#### [EXERCISE DIRECTIONS]
Please repeat, from the entries that follow, the lines from the one containing "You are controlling" through the one containing "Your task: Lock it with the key" exactly, adding nothing.

#### [EXTRACTED MATERIAL]

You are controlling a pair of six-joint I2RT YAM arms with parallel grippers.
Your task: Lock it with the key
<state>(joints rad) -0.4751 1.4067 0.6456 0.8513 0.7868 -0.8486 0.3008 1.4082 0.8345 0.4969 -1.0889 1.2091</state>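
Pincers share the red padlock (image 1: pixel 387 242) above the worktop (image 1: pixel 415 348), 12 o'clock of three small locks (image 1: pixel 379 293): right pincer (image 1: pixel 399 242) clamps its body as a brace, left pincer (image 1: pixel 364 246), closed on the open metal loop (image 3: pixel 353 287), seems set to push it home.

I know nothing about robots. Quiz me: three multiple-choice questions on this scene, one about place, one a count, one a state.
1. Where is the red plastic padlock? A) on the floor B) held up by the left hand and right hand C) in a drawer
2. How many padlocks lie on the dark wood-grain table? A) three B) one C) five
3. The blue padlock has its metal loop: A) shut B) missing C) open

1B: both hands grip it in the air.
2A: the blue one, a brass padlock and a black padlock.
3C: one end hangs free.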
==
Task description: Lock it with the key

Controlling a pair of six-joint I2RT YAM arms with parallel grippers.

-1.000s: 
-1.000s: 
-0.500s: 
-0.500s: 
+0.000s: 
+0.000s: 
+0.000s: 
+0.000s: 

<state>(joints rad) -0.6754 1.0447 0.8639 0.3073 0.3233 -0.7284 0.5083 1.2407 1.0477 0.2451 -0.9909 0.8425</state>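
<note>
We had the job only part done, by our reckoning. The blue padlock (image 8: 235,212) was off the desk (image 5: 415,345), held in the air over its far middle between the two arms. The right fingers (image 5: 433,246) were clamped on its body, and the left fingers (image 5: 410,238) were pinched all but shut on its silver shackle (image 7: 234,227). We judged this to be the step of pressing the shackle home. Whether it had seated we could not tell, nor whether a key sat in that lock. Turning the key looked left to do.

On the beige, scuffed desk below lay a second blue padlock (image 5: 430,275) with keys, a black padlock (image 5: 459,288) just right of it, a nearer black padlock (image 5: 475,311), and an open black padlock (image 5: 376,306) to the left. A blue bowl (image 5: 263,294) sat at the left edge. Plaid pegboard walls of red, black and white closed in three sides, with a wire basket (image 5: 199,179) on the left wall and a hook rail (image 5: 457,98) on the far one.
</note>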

#### [RESULT OF THE EXERCISE]
You are controlling a pair of six-joint I2RT YAM arms with parallel grippers.
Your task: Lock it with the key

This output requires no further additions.